■ **Assignment**:
Please report every line in the entries that contains the string "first".

------------------------------------

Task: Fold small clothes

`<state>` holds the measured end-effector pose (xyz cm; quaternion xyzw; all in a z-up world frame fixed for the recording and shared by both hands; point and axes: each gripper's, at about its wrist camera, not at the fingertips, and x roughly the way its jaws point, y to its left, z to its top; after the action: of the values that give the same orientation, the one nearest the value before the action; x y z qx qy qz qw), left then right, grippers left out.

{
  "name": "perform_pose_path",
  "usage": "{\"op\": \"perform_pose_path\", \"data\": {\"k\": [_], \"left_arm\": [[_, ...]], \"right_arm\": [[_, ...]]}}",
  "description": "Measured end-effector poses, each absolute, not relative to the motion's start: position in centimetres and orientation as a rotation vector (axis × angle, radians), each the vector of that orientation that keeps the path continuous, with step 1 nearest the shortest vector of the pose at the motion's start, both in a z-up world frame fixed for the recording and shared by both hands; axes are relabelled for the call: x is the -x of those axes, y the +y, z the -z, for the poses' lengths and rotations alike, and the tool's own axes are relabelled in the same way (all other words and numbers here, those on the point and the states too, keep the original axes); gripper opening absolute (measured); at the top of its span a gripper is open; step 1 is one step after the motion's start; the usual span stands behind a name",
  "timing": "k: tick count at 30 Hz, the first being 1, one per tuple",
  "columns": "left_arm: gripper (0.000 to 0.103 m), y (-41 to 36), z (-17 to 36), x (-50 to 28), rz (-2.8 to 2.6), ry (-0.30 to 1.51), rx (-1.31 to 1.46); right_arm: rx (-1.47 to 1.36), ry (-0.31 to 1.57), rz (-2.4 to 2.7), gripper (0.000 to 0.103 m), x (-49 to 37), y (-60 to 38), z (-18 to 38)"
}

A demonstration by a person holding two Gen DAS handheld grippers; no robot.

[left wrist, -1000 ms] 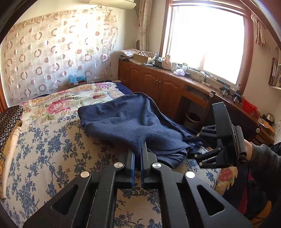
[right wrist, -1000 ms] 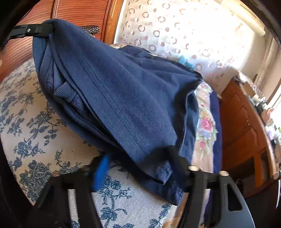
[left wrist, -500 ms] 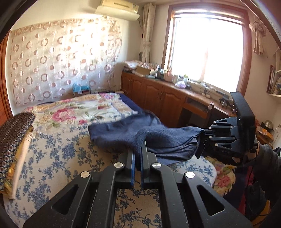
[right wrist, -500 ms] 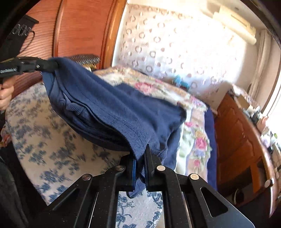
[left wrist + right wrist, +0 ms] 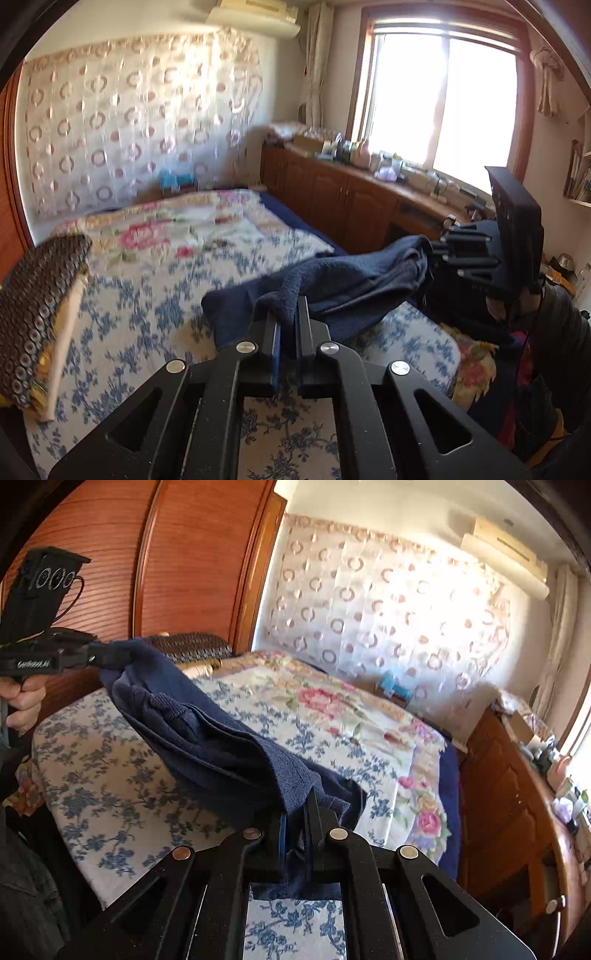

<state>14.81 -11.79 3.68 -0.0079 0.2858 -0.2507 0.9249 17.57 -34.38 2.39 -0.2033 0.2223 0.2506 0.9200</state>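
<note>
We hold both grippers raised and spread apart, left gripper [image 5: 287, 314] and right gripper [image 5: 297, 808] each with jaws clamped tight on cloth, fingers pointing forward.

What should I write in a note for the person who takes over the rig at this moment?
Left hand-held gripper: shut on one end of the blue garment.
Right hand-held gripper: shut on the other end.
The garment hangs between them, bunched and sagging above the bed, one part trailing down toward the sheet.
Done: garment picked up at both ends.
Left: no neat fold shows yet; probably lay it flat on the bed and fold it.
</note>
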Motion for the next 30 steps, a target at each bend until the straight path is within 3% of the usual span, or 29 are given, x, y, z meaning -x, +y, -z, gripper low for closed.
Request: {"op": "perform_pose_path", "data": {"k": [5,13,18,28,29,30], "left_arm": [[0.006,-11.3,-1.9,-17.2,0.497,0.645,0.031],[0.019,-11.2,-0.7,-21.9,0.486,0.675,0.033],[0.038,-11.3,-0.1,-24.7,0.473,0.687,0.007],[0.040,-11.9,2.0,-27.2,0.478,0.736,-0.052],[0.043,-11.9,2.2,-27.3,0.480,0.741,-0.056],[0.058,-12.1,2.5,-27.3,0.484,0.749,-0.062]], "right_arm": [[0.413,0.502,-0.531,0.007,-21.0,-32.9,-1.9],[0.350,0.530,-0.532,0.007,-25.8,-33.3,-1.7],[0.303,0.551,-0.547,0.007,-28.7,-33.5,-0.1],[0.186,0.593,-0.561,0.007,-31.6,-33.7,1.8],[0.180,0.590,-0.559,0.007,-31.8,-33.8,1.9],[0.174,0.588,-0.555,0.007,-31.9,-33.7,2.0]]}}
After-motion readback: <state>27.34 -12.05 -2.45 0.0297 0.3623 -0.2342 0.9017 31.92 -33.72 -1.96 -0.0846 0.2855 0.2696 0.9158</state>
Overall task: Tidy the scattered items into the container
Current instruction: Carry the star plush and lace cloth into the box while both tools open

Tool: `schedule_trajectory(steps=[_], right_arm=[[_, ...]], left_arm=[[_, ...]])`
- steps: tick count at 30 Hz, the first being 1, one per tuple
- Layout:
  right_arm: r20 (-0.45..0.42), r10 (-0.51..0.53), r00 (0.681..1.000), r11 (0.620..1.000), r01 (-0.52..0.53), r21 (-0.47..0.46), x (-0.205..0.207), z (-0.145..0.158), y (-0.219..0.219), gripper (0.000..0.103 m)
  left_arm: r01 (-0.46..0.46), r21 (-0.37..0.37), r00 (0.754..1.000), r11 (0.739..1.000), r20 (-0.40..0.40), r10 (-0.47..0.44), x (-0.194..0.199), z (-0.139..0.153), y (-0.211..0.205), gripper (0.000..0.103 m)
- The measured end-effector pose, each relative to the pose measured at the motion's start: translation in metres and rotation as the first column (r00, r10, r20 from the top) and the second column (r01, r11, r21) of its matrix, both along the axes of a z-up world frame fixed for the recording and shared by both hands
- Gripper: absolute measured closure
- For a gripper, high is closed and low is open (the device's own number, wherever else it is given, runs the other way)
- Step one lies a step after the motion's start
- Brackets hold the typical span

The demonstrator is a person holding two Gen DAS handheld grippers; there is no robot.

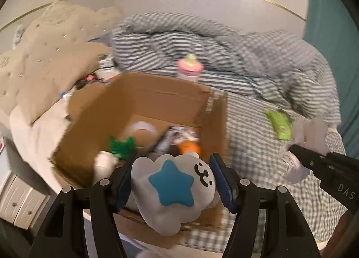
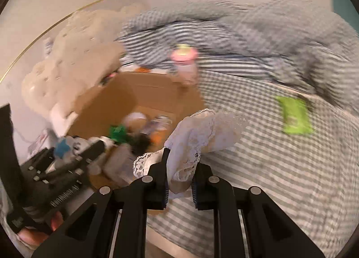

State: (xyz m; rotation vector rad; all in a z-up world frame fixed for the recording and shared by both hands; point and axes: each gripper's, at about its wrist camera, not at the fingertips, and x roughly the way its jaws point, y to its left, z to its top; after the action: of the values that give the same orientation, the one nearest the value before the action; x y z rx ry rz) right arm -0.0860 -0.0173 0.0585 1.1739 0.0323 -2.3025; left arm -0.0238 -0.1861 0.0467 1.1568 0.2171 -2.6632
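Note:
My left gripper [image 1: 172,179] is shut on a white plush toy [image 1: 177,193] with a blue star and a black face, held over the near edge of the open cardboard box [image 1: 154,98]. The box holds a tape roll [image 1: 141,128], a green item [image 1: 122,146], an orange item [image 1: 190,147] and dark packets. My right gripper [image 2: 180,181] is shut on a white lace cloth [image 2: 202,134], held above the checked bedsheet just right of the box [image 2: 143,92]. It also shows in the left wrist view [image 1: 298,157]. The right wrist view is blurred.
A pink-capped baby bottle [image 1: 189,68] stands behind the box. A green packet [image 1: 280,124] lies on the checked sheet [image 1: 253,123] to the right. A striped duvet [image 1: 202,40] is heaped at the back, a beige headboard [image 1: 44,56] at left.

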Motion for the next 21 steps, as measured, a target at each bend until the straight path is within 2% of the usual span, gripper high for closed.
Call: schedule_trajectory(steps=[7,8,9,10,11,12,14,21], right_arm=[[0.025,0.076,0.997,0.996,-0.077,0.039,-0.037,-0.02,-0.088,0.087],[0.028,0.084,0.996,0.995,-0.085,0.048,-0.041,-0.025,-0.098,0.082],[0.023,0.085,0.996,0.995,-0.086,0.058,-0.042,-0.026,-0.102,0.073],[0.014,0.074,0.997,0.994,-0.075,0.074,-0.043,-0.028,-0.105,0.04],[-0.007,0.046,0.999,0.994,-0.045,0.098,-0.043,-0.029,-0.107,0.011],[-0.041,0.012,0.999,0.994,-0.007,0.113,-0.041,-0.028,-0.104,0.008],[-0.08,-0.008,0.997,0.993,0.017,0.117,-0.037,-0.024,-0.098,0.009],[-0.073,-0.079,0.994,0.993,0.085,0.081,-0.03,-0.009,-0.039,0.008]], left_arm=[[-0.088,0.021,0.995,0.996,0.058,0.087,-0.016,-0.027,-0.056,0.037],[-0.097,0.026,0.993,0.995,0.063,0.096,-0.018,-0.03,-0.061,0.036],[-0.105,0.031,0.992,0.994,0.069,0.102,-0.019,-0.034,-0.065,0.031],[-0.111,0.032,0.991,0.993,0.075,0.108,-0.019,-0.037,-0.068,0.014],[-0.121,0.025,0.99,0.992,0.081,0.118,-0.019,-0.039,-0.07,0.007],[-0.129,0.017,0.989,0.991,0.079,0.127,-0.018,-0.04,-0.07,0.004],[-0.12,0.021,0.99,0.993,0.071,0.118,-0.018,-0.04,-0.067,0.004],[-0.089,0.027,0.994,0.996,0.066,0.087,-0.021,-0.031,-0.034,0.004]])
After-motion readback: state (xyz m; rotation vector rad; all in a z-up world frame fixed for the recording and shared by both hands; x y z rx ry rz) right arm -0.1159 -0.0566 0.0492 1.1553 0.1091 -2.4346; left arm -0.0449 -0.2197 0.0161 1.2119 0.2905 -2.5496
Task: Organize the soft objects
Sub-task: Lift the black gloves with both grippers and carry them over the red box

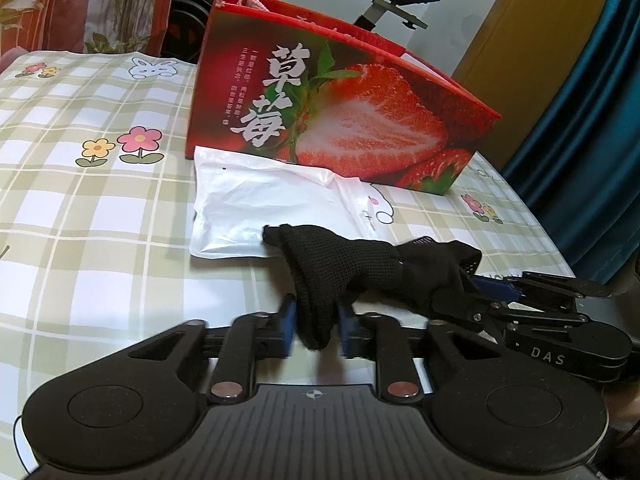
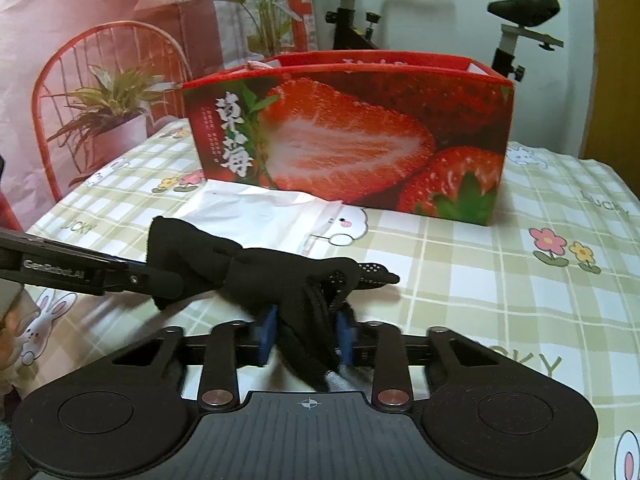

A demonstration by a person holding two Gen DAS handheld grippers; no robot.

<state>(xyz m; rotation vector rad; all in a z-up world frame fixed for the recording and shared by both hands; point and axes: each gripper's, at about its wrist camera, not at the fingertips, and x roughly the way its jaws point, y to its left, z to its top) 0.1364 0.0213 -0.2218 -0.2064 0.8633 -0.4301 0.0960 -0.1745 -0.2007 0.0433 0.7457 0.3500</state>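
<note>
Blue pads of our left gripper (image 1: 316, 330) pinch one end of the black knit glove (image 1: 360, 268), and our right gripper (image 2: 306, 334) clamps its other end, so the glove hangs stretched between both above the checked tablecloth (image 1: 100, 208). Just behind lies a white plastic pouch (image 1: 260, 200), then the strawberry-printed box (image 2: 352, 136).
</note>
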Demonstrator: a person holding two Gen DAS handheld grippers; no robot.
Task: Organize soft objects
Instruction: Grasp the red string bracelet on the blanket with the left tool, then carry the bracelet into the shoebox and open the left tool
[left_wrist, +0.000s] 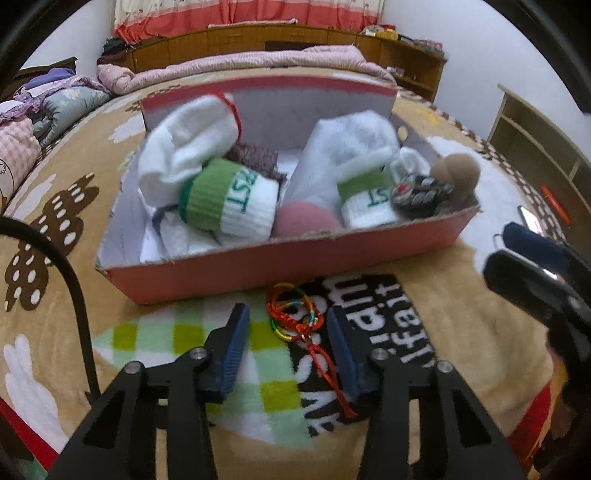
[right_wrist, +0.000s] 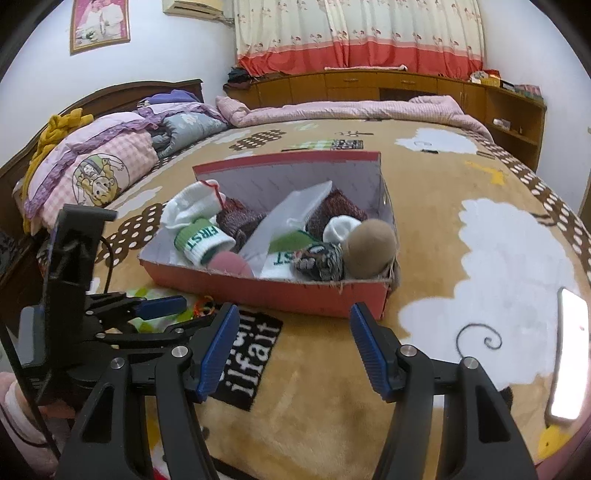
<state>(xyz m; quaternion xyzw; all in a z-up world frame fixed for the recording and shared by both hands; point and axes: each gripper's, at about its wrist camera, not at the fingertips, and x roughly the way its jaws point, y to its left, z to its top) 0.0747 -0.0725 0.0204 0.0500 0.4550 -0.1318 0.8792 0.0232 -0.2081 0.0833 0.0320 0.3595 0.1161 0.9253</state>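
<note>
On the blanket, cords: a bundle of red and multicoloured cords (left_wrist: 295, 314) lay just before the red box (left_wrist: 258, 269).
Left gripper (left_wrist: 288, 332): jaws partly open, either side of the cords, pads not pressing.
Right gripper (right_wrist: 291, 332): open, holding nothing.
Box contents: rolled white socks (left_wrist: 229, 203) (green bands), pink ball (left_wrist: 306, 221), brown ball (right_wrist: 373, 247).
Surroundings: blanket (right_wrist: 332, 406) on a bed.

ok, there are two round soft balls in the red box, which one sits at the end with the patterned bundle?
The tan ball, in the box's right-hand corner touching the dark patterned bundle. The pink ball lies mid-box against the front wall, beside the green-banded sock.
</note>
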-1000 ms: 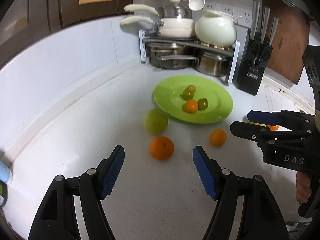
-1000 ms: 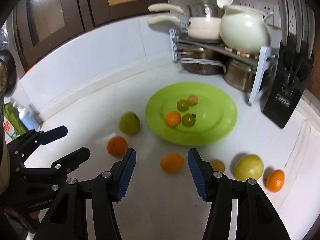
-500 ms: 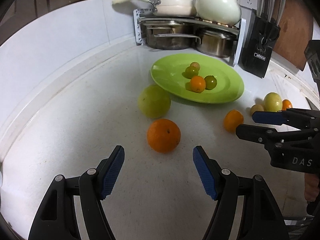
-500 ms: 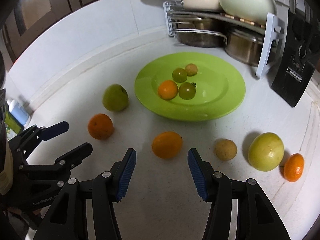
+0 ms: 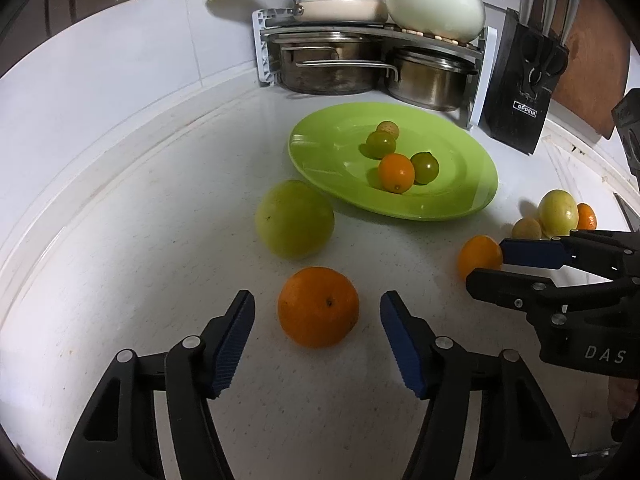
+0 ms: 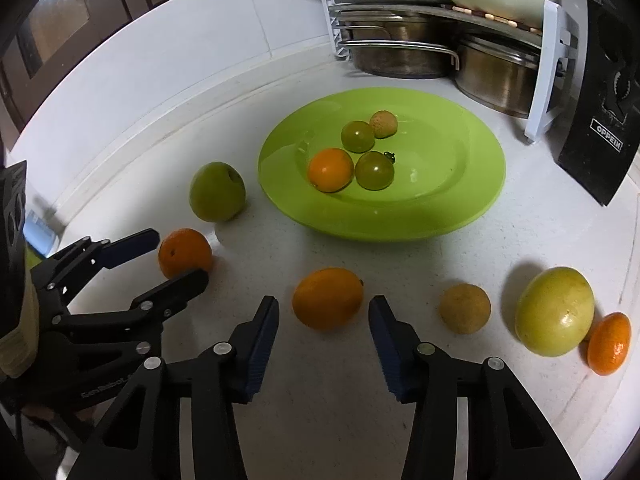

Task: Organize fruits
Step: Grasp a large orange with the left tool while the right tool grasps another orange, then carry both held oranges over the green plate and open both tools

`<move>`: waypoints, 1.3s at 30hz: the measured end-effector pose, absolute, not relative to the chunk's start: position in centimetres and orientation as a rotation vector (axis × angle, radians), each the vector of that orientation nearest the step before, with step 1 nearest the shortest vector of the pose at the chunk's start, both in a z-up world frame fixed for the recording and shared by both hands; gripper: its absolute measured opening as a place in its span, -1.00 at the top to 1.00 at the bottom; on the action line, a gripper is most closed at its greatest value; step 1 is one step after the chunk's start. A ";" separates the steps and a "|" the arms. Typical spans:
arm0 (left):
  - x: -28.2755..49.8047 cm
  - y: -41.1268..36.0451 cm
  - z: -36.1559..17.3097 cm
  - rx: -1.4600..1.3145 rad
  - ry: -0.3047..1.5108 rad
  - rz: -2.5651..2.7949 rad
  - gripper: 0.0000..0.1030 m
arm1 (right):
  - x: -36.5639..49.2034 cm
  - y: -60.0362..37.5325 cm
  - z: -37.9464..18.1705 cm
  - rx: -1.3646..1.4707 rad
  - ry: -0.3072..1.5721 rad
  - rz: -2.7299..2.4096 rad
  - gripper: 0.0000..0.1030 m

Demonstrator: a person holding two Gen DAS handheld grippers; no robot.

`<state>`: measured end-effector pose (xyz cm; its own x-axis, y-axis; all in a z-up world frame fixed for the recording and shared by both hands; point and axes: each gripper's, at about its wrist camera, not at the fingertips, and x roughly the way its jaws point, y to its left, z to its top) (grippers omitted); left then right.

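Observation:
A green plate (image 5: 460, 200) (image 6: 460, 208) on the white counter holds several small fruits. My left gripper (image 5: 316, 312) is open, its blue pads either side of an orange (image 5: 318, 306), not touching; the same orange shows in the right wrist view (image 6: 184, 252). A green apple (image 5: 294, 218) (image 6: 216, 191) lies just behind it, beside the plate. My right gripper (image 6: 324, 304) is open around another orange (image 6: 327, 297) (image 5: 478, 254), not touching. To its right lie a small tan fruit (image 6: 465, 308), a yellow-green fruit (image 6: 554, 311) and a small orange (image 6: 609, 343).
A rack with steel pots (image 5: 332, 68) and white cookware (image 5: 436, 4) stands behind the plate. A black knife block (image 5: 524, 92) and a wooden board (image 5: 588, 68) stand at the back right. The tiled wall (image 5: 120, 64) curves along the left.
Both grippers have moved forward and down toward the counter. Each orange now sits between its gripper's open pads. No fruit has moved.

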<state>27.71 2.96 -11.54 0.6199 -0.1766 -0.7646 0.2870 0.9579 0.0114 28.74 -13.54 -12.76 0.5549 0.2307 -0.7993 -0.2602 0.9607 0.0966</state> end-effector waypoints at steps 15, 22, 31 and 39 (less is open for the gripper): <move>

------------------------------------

■ **The completed task**:
  "timing": "k: tick count at 30 Hz, the first being 1, one per tuple",
- steps: tick count at 30 Hz, the first being 1, one per tuple
- The measured end-effector pose, each relative to the pose measured at the motion's start: translation in metres and rotation as the first column (r00, r10, r20 from the top) and the second column (r01, r11, r21) of its matrix, both along the axes of a z-up world frame fixed for the recording and shared by both hands

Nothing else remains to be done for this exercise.